1. Petite sainte italienne âgée de 11 ans (1333) surnommée « la fleur de l’eucharistie ». Elle est la patronne des premiers communiants..

Besoin

En principe, chacun sait ce dont il a besoin. Mais apparemment nos publicitaires le savent mieux que nous, eux dont c’est la charge d’en créer de nouveaux, pour provoquer un acte d’achat. Ainsi je viens de lire dans la presse informatique qu’Apple travaille à créer une montre révolutionnaire, qui ne se contenterait pas de donner l’heure, mais qui, remplaçant le mobile, permettrait d’accéder d’un regard à tous nos rendez-vous, d’identifier la personne qui nous appelle, de lire nos messages, etc. On pourra voir dans mon billet Gadget (Golias Hebdo, n°138) à quels sommets surréalistes mène cette hypertrophie de la fonctionnalité.

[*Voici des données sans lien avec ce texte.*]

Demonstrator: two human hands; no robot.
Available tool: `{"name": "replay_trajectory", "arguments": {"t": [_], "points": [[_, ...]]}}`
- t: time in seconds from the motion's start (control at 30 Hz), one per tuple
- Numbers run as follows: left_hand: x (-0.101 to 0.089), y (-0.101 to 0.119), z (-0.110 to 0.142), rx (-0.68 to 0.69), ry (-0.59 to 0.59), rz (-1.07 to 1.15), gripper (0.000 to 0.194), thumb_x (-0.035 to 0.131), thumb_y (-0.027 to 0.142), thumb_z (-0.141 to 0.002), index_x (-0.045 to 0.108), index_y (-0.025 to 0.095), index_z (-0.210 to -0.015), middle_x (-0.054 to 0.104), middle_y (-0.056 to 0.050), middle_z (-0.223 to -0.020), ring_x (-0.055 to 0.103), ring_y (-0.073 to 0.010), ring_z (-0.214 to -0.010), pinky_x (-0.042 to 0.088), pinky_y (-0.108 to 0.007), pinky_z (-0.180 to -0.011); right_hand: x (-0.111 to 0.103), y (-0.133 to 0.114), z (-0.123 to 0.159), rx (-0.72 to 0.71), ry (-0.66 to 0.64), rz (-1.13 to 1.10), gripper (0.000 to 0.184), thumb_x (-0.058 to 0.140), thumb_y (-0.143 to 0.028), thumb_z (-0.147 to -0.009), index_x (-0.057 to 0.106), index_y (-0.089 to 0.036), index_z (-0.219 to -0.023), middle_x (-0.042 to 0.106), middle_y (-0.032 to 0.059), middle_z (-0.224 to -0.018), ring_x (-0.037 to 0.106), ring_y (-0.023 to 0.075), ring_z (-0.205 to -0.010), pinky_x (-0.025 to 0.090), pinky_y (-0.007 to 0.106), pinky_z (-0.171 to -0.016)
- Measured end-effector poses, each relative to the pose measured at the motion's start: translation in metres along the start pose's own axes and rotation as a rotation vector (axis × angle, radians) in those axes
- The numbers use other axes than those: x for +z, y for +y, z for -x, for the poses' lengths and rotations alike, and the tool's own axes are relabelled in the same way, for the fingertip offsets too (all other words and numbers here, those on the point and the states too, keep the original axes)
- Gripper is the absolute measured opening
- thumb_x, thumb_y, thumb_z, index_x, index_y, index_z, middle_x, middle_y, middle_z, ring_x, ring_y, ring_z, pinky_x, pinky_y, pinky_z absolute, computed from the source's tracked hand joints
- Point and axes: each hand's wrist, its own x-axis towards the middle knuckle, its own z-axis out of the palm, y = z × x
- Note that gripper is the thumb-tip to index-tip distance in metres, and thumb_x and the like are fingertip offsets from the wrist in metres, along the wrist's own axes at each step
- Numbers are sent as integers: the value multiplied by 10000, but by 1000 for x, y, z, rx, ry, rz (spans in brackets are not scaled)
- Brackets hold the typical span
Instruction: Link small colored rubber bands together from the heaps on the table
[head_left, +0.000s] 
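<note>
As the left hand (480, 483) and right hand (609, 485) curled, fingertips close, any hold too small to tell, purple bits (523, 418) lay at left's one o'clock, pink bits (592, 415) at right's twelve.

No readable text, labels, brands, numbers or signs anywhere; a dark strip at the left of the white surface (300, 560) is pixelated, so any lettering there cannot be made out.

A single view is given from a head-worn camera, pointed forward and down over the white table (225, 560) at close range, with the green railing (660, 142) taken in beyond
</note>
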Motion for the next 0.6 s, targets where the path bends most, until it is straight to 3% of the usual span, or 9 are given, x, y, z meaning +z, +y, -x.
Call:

Voici comment s’exprime le responsable du projet : « Apple a cette capacité de créer des besoins. Lancer une montre, c’est aussi nous dire : ‘Si vous ne portez pas ça, vous êtes ringard’. » Je pense ici au mot de Socrate, arpentant les rues d’un marché d’Athènes : « Que de choses dont je n’ai pas besoin ! » On sait que les philosophes épicuriens divisaient les plaisirs en trois catégories : les naturels et nécessaires (boire, manger, etc.) ; les non nécessaires mais tout de même naturels (se reposer à l’ombre, se promener entre amis, etc.) ; et ceux qui ne sont ni les uns ni les autres : par exemple vouloir épater son voisin par le dernier objet à la mode. Tel est en effet le sort de beaucoup de nos contemporains, pris dans la frénésie de la consommation : travailler durement pour acheter des choses dont on n’a pas besoin, pour épater des gens qu’on ne connaît pas ou qu’on méprise. C’est ainsi que, selon le mot connu, on perd sa vie à la gagner.
Les vraies valeurs, les « vraies richesses » selon le mot de Giono, sont ignorées : les remplacent des valeurs dégradées et inauthentiques, les valeurs de représentation. Et comme la mode change toujours, survient une convoitise sans fin, un éréthisme que les Anciens avaient figuré dans leurs supplices infernaux : la soif inextinguible de Tantale, le tonneau sans fond des Danaïdes, le foie dévoré de Prométhée, le rocher toujours retombant de Sisyphe. En fait, au fond de soi, suivre ce mouvement c’est être mort : suivre le vent, c’est le lot de la feuille morte. L’ensemble ne repose que sur le crédit qu’on fait aux publicitaires, qui nous font croire que là est le bonheur. Ils doivent bien en rire eux-mêmes, car grâce à cela ils s’emplissent les poches.